PROBLEM TO WORK ON –
Return the lines below in which the string "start" occurs.

INPUT DATA –

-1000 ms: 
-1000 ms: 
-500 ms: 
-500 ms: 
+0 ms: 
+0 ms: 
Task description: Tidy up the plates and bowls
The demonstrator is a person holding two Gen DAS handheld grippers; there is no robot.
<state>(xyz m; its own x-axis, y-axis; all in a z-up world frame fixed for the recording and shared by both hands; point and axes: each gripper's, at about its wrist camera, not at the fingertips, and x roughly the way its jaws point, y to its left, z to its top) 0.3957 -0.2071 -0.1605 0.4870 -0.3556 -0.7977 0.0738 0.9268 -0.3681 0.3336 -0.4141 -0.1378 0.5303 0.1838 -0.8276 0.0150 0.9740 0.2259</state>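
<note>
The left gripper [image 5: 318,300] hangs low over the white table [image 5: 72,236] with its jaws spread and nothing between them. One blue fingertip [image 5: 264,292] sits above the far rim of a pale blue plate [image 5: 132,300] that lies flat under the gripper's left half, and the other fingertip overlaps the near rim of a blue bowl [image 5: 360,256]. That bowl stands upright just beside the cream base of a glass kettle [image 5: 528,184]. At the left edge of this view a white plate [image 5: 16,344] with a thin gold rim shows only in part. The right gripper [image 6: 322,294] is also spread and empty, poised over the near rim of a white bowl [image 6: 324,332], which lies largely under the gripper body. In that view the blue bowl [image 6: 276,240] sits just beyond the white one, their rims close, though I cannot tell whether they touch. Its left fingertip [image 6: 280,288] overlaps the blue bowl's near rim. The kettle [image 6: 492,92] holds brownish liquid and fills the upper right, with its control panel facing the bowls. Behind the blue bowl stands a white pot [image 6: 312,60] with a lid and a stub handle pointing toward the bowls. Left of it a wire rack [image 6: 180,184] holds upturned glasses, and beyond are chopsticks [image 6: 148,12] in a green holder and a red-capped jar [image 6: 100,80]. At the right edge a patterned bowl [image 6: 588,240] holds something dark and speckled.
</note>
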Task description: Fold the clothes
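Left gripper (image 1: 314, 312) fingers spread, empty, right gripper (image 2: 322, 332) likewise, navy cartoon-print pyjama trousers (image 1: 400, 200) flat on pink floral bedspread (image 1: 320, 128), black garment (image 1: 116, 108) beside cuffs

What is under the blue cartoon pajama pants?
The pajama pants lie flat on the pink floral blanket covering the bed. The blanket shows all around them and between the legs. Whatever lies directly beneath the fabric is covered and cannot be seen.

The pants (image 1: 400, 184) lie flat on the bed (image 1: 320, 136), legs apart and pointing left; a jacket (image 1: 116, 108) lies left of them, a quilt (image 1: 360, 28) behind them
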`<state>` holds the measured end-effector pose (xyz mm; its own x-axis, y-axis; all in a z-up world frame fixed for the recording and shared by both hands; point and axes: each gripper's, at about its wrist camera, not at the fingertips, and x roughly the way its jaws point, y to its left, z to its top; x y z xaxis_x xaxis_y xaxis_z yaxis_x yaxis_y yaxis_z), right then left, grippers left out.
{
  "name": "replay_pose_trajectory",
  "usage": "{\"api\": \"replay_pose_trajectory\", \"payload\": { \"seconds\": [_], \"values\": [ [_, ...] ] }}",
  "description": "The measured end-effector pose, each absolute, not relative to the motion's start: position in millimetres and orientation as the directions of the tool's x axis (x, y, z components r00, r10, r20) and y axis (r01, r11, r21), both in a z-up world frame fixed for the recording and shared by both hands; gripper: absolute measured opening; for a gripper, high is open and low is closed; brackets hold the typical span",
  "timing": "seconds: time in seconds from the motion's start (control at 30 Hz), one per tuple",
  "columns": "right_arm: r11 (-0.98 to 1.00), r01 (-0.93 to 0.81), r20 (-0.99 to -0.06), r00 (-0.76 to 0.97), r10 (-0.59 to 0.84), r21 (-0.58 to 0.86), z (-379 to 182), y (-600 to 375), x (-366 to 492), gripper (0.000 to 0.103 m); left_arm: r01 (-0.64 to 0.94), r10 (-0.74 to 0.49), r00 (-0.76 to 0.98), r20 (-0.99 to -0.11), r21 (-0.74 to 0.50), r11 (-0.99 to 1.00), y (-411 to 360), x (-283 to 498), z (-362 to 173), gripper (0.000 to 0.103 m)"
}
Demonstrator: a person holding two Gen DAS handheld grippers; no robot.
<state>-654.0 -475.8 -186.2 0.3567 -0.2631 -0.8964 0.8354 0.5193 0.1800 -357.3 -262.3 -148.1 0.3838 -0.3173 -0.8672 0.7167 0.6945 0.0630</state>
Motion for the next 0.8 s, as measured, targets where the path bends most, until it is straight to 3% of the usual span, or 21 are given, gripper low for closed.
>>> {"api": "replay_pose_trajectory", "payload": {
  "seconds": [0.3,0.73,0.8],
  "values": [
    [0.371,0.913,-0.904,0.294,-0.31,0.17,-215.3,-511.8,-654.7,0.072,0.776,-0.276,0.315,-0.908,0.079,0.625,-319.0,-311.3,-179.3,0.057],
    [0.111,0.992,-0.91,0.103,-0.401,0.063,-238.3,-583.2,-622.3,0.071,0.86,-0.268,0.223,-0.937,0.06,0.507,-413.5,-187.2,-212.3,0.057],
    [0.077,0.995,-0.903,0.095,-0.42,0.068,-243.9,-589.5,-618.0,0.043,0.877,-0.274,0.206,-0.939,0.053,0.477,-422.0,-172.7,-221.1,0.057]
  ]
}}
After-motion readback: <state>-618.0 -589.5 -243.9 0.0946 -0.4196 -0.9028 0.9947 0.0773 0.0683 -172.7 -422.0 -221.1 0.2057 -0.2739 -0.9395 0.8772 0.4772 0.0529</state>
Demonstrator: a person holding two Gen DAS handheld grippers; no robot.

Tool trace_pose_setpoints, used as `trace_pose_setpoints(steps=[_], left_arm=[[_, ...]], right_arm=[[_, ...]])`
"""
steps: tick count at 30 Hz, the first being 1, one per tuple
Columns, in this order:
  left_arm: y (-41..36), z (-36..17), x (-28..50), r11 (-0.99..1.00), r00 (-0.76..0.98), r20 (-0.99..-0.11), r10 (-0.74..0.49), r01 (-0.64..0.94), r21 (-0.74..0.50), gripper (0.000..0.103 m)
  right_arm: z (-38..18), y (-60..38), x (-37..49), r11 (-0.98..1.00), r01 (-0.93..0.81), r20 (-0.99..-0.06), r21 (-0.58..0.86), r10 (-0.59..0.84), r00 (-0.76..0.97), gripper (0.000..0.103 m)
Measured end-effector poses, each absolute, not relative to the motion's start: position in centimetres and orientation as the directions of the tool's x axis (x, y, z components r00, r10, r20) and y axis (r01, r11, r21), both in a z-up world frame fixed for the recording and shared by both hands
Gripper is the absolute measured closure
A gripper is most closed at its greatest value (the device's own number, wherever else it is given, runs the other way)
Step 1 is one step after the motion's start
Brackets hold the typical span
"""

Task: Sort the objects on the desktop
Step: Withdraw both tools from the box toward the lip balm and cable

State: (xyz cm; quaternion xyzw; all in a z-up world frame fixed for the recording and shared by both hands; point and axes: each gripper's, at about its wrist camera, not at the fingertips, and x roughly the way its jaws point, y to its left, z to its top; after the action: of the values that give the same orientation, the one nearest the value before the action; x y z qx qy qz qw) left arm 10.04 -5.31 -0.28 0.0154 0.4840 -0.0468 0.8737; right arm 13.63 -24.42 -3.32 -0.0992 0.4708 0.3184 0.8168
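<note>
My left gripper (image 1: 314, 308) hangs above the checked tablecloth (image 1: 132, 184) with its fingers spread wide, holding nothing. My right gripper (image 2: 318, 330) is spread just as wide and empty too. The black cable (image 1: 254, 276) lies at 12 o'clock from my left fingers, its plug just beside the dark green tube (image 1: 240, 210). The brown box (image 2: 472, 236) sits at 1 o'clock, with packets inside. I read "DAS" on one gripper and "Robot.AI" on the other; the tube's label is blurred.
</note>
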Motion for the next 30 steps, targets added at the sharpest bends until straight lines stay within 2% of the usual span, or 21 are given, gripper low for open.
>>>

EXERCISE SOLUTION –
  "description": "The measured end-effector pose, each absolute, not relative to the motion's start: position in millimetres and orientation as the directions of the tool's x axis (x, y, z components r00, r10, r20) and y axis (r01, r11, r21), both in a z-up world frame fixed for the recording and shared by both hands; gripper: absolute measured opening; for a gripper, high is open and low is closed; brackets hold the typical span",
  "timing": "seconds: time in seconds from the motion's start (control at 30 Hz), one per tuple",
Measured end-effector poses, each absolute, not relative to the motion's start: position in centimetres and orientation as the directions of the tool's x axis (x, y, z components r00, r10, r20) and y axis (r01, r11, r21), both in a z-up world frame fixed for the recording and shared by both hands
Step 1 is one step after the motion's start

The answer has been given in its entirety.